# Exemestane from EP



## sofargone561 (Oct 20, 2011)

how many ML is the dropper that comes on it? im tryna make sure i get the dosing right... its 25mg per ml would half a dropper be 12.5mg?


----------



## ScottyMac710 (Oct 20, 2011)

Best bet with any research chems is to go to your local pharmacy and get an oral syringe so you can properly dose the chems for your rats .. that being said I believe one dropper-worth (empty dropper, squeeze and draw in liquid) should be about 1ml - so 1/2 dropper would be 1/2ml and so forth


----------



## sofargone561 (Oct 20, 2011)

coolo thanks!


----------



## suprfast (Oct 20, 2011)

I measured mine out the other day.  Its ABOUT a 1ml dropper.  I take ABOUT 1/2 the dropper daily.  If you want to get super nit picky then you will need an oral syringe but mine didnt fit into the bottle opening so I decided to do some quick measurements.  

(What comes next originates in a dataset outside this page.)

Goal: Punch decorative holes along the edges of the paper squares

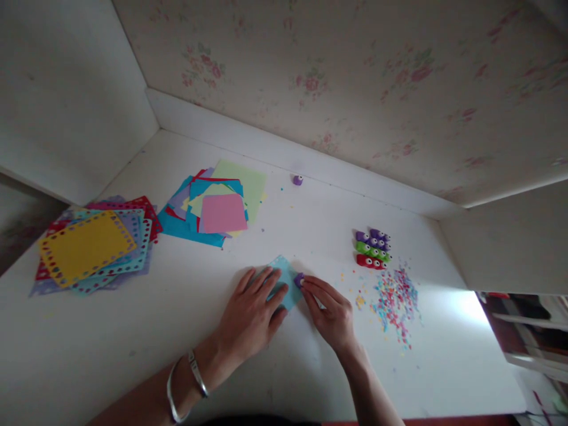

ABOUT ABOUT ABOUT...dont take my word for it though.


----------



## sofargone561 (Oct 20, 2011)

do i rly need to be super exact?


----------



## suprfast (Oct 20, 2011)

sofargone561 said:


> do i rly need to be super exact?



People gave me a range of 12.5-25.  That being said, No.  I am sure there is a decent margin of error.  Keep an eye on your nips and sensitivity while you are taking it.  If you notice signs of trouble up the dose(maybe learn to be a tad more accurate) or frequency EOD to ED.  If everything seems to be in check "Dont fix what aint broken."  A lot might depend on how many cycles you have under your belt and how intense the cycle is as well as how gyno prone you are(I guess this is learned after numerous cycles).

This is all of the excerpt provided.